Operational Intelligence refers to a new category of methods and technology for gaining visibility into business operations, discovering insights, and then rapidly taking effective action, frequently through automation. Operational Intelligence is not an outgrowth of business intelligence but a whole new field based on new sources of information analyzed by new types of technology.
Operational Intelligence is not about looking at what happened in the past. It is about understanding what is happening right now in a business.
If business intelligence is the sports page you read on Monday, operational intelligence is the communication that happens during the game.
To find out what is happening right now the following steps are taken in various permutations:
- New sources of streaming, real-time data are analyzed and visualized
- Technology such as complex event processing is employed to find correlations and recognize patterns
- Business rules and policies help decide what to do
- Business process management systems carry out actions to take advantage of opportunities or solve problems
Because operational intelligence systems usually orchestrate technology that is already in place, CITOs are in an ideal position to recognize when such systems may be profitably applied. This problem statement describes research that would define operational intelligence and then explore how CITOs can play a role in determining if such systems would help a business.
Context and Background
Dale Skeen, CTO of Vitria Technology, defines operational intelligence in three stages:
- Visibility, in which new sources data and events are examined
- Insight, in which an technology is applied to the data to understand operations at a deeper level
- Action, in which the correct action is decided upon and taken
Operational intelligence systems have been successfully implemented in a variety of different business scenarios because many of the processes in companies are occluded.

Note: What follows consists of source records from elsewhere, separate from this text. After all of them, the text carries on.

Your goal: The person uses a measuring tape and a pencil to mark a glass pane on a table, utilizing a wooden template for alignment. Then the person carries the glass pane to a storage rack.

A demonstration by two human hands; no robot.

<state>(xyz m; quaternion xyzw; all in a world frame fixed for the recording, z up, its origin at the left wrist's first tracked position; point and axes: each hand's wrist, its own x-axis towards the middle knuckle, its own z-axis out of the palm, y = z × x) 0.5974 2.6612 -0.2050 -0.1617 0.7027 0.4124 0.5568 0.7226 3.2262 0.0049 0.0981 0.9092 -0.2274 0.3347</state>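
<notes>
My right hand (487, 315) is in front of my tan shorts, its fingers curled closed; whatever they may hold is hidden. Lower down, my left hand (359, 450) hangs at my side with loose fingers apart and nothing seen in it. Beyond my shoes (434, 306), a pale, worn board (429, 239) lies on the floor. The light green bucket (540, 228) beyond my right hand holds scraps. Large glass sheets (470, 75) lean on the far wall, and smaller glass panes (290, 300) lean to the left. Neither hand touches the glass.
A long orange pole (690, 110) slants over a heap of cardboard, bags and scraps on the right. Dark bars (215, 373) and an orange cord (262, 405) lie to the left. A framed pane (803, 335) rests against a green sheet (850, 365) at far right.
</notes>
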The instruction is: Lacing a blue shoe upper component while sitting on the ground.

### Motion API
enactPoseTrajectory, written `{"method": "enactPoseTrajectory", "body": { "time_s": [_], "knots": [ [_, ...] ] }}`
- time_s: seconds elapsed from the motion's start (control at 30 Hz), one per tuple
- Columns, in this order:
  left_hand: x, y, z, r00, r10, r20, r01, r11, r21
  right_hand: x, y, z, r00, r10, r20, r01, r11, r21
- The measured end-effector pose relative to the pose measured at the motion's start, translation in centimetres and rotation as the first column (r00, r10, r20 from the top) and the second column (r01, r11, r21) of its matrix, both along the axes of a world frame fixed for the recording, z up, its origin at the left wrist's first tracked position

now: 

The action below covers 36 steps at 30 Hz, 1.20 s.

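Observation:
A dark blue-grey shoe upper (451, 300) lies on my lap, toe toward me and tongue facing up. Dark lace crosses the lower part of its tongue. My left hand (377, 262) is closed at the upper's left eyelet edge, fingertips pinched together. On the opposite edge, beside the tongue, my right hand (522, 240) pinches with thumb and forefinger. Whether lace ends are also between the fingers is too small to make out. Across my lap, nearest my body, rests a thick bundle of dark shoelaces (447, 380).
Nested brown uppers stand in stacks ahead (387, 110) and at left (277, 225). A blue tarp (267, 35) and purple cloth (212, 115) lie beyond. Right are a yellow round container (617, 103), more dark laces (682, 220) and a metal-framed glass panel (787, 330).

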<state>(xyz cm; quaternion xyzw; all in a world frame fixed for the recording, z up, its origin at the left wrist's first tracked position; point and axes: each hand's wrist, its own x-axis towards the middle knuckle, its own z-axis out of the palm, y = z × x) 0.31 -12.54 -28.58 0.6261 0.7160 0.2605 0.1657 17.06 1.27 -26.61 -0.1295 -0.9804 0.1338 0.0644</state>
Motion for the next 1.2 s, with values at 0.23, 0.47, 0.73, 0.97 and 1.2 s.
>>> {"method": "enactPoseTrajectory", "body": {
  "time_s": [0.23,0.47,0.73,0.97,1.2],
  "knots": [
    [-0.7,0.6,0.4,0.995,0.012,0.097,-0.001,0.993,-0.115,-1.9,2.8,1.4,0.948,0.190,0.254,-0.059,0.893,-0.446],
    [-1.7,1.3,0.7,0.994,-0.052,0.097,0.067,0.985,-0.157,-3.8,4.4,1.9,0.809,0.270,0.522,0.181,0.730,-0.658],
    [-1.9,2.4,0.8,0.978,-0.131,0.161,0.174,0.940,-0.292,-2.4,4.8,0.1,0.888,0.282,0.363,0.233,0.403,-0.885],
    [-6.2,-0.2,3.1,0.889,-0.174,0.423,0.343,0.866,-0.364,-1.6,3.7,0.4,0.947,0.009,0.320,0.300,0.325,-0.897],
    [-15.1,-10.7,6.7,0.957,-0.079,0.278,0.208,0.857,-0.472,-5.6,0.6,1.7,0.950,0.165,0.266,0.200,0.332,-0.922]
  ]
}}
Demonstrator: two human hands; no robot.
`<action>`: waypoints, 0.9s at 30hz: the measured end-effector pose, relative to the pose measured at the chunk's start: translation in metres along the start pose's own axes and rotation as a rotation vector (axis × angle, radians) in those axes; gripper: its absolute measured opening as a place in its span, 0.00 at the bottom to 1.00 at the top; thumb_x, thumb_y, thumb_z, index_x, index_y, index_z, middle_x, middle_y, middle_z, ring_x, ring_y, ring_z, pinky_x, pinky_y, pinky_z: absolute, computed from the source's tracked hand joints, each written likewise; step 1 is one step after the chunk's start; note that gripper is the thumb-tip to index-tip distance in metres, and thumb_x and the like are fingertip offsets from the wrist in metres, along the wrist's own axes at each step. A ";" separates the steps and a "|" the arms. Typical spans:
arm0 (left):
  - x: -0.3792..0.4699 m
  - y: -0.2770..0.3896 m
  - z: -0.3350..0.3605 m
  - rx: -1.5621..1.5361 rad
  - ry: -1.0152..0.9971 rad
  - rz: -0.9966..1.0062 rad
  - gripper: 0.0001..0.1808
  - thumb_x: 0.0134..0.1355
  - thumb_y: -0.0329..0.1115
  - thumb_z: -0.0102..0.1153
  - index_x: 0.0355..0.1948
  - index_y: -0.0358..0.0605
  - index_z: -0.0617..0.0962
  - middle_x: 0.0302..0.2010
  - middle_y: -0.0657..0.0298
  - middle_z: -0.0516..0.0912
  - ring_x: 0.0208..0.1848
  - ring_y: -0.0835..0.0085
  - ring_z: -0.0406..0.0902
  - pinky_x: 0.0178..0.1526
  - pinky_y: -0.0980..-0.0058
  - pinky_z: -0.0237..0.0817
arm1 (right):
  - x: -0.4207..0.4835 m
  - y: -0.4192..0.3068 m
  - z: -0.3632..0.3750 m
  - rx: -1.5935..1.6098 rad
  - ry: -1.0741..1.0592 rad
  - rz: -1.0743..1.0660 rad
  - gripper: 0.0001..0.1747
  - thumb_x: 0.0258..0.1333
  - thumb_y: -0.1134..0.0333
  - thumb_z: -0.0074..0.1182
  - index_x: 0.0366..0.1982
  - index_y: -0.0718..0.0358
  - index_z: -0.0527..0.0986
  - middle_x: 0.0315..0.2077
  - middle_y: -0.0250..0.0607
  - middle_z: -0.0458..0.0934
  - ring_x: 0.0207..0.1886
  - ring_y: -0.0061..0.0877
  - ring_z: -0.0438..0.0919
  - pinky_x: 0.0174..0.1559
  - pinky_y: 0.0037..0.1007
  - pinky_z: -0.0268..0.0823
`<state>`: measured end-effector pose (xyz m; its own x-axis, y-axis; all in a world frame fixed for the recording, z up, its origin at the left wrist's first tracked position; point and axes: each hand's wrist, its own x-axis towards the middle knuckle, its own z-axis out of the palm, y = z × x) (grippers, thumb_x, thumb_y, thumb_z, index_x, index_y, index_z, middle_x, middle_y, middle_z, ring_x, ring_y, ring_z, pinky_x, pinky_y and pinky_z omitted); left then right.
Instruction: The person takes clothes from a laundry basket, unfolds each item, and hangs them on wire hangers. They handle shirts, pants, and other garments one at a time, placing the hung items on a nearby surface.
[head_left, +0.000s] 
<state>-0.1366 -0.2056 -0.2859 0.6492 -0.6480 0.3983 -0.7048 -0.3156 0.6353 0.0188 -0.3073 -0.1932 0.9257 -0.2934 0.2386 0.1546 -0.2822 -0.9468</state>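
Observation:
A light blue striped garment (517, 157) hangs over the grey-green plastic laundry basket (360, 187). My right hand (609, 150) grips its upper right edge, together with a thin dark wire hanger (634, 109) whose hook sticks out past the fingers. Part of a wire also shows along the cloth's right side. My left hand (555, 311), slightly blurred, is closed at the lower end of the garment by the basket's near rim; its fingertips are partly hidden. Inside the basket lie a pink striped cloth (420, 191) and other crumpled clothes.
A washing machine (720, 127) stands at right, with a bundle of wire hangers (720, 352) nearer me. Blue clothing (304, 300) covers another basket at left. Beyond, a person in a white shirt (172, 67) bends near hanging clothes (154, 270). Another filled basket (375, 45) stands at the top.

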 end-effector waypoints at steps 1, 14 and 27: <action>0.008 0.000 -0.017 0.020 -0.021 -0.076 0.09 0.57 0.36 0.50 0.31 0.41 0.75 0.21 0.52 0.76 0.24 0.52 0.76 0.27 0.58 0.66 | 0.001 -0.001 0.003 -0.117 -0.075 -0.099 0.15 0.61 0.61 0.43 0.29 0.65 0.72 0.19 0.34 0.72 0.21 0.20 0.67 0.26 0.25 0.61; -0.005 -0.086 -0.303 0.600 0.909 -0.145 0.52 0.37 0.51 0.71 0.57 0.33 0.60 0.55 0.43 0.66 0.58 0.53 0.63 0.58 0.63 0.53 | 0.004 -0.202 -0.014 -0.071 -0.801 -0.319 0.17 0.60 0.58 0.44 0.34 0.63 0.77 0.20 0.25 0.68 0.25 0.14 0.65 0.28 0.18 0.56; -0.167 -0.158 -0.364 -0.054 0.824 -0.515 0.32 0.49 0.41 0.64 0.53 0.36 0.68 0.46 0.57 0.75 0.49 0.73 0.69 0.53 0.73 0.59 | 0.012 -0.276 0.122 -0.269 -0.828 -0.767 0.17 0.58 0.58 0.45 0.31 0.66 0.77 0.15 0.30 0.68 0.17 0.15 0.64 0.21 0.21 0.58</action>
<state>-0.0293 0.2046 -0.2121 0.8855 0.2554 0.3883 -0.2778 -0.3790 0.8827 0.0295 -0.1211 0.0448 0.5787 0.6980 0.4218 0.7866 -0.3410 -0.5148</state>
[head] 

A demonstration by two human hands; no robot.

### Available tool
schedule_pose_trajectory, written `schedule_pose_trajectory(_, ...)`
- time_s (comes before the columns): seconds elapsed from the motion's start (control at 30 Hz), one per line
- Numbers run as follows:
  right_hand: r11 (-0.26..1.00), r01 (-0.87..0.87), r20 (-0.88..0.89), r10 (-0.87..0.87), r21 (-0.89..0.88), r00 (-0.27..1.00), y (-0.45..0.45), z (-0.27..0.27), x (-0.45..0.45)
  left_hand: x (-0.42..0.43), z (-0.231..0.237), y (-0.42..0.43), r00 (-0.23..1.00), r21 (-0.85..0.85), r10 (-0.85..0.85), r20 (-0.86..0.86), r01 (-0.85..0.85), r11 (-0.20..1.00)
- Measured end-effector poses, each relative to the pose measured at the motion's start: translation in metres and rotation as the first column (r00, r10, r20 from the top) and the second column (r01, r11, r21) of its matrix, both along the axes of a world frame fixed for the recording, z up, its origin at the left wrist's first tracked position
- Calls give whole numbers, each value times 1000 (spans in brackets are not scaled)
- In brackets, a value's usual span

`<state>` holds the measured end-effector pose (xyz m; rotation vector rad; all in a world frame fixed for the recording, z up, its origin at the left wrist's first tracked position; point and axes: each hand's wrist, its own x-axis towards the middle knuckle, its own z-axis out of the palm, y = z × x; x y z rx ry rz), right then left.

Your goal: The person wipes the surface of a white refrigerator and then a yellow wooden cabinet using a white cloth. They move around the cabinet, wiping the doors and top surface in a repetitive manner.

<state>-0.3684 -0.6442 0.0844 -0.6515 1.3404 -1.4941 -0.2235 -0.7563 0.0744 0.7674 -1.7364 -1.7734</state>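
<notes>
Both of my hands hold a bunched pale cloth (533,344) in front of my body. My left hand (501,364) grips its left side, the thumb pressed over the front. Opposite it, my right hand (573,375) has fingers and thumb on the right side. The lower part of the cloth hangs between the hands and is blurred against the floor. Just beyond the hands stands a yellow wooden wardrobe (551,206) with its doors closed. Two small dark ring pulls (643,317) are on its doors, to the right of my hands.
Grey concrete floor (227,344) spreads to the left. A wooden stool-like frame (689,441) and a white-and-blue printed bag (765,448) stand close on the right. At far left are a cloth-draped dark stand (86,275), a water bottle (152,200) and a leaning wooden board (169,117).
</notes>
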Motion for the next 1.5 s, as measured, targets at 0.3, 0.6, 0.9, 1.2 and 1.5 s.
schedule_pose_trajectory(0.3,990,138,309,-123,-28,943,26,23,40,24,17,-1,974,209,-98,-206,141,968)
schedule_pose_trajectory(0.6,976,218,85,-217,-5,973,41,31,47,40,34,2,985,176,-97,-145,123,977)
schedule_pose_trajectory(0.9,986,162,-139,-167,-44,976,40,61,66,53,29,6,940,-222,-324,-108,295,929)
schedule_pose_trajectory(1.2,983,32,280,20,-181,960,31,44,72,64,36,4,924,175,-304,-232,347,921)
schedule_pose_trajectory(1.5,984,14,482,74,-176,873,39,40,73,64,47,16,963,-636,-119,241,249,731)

A process may start in one application, continue through several others, and have the results stored in still others. Operational intelligence systems frequently create the equivalent of tracking processes that describe a process in one unified view and monitor the important events as they occur in the various systems.
Operational intelligence systems also bring in sources of streaming data about the larger environment surrounding the process and use that to help understand what is happening or what is about to happen.
A simple example in the logistics space brings this to light.
A logistics provider found that packages would sometimes stack up in front of planes and exceed the capacity for a shipping route. A new plane perhaps one that would fly partially full would have to be added to complete the shipping.
The information needed to identify gaps in capacity was in the order management system but it was not being aggregated in time for it to inform the scheduling of planes. By monitoring the stream of orders as they arrived using an operational intelligence system, the logistics provider was able to see gaps in capacity in time for an orderly and less costly reallocation of capacity.
A complex example involves an service provisioning process in a telecommunication provider. Dozens of systems are involved in the provisioning process. At each step, various kinds of exceptions can occur.
An operational intelligence system was built to monitor these exceptions and then resolve the ones that were understood in an automated fashion. The system identified hundreds of exceptions and implemented more than 1,000 rules to help respond.
As a result, the demands on the customer service staff were reduced. In addition, when a problem occurred with a high-value customer, remediation could be prioritized.
Some times operational intelligence systems a constructed to handle new sources of data and to take action with newly created systems. Most of the time, operational intelligence systems sit on top vast collections of information and technology and become the brain, helping fill white space that exists between systems and speed the resolution of problems and the pursuit of opportunities.
Operational intelligence systems are most often built of modern technology. They employ ideas like mashups, business rules, and visual configuration.
As a result, these systems become repositories of tribal knowledge that evolve and grow over time. CITOs are perfectly positioned to help envision when an operational intelligence system may be needed. But there are many challenges from the beginning of a vision to the implementation of a successful system.
The goal of this research is to shed light on that journey.